- Your objective: Retype, word for word, every line of the records below starting at the one that contains "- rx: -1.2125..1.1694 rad" and ending at the one that contains "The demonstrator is"; include both of those lines and nothing more.

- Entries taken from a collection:
= = = = =
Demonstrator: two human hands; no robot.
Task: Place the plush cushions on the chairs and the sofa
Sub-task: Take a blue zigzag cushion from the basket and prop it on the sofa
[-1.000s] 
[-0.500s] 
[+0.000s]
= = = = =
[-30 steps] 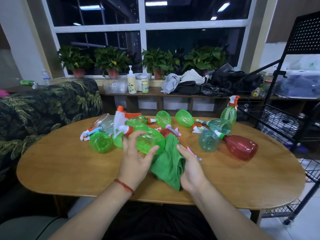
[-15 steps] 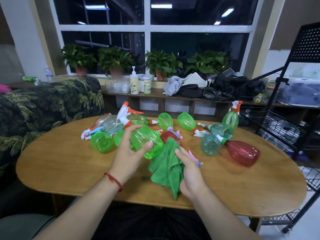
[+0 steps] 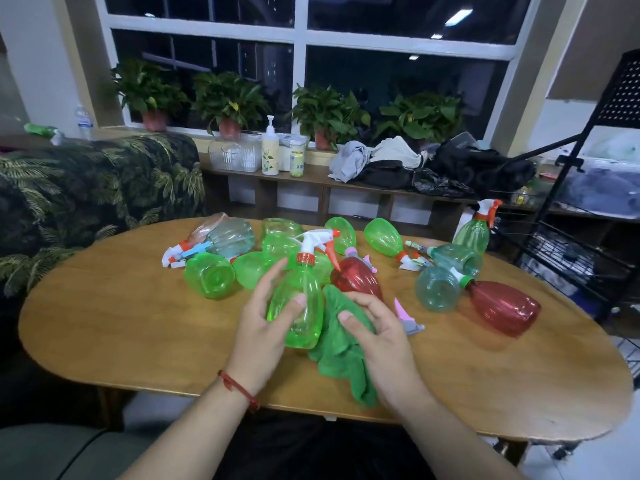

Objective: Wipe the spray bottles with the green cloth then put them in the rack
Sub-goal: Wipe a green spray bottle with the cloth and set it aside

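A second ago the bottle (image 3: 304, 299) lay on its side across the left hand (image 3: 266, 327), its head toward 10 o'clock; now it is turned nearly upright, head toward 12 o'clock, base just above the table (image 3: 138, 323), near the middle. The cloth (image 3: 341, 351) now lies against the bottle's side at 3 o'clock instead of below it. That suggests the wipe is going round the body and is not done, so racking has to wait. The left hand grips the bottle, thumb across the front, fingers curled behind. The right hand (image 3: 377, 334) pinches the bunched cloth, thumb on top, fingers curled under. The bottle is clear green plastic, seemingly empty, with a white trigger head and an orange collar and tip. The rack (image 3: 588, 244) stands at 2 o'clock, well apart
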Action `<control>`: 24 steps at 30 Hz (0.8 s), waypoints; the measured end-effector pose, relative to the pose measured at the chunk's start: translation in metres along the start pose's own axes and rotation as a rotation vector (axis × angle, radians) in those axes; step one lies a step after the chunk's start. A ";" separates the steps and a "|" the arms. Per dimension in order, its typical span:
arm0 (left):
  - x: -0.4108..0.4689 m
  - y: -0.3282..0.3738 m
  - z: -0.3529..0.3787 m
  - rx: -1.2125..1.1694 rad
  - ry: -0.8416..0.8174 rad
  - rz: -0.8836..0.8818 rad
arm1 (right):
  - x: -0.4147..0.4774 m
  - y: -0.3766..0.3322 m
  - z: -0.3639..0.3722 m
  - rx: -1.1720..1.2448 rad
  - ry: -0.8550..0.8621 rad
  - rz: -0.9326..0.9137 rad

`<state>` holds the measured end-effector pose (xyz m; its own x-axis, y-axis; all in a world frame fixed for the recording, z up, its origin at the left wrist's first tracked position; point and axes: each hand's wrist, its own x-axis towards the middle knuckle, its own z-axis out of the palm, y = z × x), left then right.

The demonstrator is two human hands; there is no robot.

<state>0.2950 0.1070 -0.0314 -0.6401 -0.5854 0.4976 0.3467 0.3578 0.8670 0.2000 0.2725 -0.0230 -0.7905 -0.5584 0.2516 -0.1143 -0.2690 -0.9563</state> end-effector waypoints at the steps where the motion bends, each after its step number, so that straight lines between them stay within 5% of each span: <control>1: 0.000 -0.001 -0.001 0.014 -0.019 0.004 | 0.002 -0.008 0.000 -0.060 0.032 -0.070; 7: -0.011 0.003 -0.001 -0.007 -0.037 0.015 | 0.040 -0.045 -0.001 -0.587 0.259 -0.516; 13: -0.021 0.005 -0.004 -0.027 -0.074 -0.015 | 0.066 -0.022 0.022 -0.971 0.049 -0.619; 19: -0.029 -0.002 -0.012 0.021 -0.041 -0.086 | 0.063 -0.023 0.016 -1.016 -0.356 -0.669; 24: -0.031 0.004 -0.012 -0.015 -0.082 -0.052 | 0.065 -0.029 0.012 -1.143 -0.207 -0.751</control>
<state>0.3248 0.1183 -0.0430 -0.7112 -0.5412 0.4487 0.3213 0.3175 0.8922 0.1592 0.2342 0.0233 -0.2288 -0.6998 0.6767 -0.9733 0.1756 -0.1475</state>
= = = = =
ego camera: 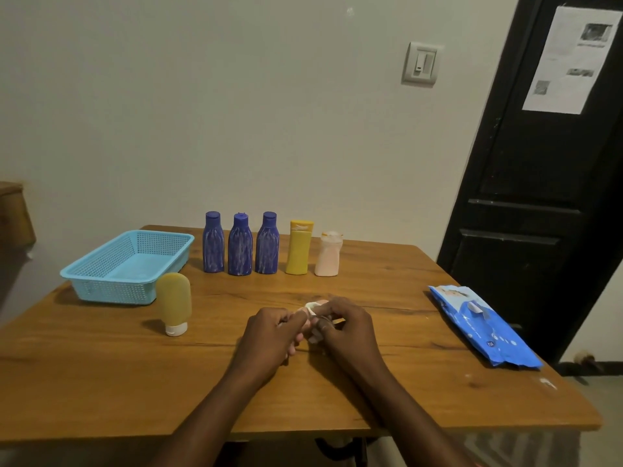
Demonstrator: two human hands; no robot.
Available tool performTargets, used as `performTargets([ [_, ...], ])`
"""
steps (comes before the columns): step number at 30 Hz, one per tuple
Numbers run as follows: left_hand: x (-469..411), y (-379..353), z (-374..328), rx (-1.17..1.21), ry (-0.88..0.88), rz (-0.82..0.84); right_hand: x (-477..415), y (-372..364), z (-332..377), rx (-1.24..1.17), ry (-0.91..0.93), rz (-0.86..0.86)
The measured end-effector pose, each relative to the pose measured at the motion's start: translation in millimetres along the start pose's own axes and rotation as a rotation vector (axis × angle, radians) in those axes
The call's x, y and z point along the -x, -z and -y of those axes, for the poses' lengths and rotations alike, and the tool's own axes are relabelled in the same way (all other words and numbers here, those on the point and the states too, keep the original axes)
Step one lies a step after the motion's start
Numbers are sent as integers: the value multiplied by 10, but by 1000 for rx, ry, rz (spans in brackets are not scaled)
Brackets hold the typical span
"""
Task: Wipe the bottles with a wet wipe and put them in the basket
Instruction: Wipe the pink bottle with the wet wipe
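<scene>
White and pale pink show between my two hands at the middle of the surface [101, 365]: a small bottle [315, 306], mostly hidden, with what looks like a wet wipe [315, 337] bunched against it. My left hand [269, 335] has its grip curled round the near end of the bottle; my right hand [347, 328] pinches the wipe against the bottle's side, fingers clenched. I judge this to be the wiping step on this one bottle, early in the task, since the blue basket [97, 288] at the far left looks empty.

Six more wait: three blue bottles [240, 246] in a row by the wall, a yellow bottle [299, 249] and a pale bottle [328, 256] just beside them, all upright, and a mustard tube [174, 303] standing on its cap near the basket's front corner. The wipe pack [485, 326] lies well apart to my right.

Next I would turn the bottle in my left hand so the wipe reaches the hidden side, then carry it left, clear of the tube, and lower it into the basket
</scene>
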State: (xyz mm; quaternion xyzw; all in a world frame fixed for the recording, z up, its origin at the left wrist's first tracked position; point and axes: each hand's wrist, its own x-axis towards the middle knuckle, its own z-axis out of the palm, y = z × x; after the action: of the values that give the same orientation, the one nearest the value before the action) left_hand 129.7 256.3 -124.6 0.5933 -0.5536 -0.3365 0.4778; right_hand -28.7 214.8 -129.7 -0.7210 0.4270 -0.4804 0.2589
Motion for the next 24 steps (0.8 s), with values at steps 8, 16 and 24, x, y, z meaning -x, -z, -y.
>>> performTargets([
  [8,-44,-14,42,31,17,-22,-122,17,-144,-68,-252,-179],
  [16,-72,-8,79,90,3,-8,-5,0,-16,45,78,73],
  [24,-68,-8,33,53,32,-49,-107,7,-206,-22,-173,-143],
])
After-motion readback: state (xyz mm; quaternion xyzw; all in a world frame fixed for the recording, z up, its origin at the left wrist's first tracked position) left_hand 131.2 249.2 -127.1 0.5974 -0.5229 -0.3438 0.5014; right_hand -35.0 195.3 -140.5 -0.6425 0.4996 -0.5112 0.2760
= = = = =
- Written answer:
  - rx: -1.2125..1.1694 rad
  - ry: -0.8416..0.8174 rad
  - rz: -0.8836..0.8818 rad
arm1 (right):
  - x: -0.4147..0.4774 m
  - y: -0.3766..0.3322 m
  - z: -0.3639..0.3722 m
  - rx: -1.1720..1.2448 rad
  - ry: -0.8550..0.8621 rad
  - rz: -0.9326..0.9137 rad

`<state>` holds the measured end-effector pose (xyz m; its own x-axis, y-axis; all in a world frame fixed for the recording, z up, its origin at the left wrist's first tracked position; point and axes: each hand's wrist, its own x-axis towards the middle knuckle, its own z-axis out of the palm, y = z × x), left then right.

The demonstrator is two human hands; there is no robot.

This concludes the output.